┌──
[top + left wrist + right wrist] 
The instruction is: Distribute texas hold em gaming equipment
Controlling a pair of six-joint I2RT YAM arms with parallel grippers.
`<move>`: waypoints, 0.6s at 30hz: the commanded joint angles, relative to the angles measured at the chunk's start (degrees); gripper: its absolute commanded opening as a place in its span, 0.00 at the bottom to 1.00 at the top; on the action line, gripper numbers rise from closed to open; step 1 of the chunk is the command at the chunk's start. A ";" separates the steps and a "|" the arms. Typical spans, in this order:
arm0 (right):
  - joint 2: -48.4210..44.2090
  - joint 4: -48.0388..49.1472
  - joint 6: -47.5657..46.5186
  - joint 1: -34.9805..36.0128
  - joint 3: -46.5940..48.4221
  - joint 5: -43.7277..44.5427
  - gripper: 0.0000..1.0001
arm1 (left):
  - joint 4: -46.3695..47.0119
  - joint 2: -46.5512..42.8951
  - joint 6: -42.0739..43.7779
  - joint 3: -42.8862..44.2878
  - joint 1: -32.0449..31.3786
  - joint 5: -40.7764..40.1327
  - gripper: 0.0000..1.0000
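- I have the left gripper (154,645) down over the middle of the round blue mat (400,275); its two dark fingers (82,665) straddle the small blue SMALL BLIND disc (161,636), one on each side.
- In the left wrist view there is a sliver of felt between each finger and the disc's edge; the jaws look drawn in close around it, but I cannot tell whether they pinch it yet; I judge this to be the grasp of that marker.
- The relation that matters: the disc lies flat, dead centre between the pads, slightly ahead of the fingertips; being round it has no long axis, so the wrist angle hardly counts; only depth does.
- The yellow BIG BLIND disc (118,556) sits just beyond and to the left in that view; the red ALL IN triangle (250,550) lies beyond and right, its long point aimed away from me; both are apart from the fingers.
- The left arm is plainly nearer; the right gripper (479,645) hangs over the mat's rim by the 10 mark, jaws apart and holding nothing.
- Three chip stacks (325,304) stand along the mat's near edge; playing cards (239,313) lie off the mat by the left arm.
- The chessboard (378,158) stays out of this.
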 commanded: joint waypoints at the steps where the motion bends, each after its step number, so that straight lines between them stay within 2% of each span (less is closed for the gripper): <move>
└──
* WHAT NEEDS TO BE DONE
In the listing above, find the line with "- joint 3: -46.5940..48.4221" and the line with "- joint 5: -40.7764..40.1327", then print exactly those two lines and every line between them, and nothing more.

* ANSWER AREA
  - joint 3: -46.5940..48.4221
  - joint 5: -43.7277..44.5427
  - gripper: 0.0000..1.0001
arm1 (left):
  - joint 4: -46.3695..47.0119
  - joint 2: -46.5512..42.8951
  - joint 6: -42.0739..43.7779
  - joint 3: -42.8862..44.2878
  - joint 1: -32.0449..31.3786
  - joint 5: -40.7764..40.1327

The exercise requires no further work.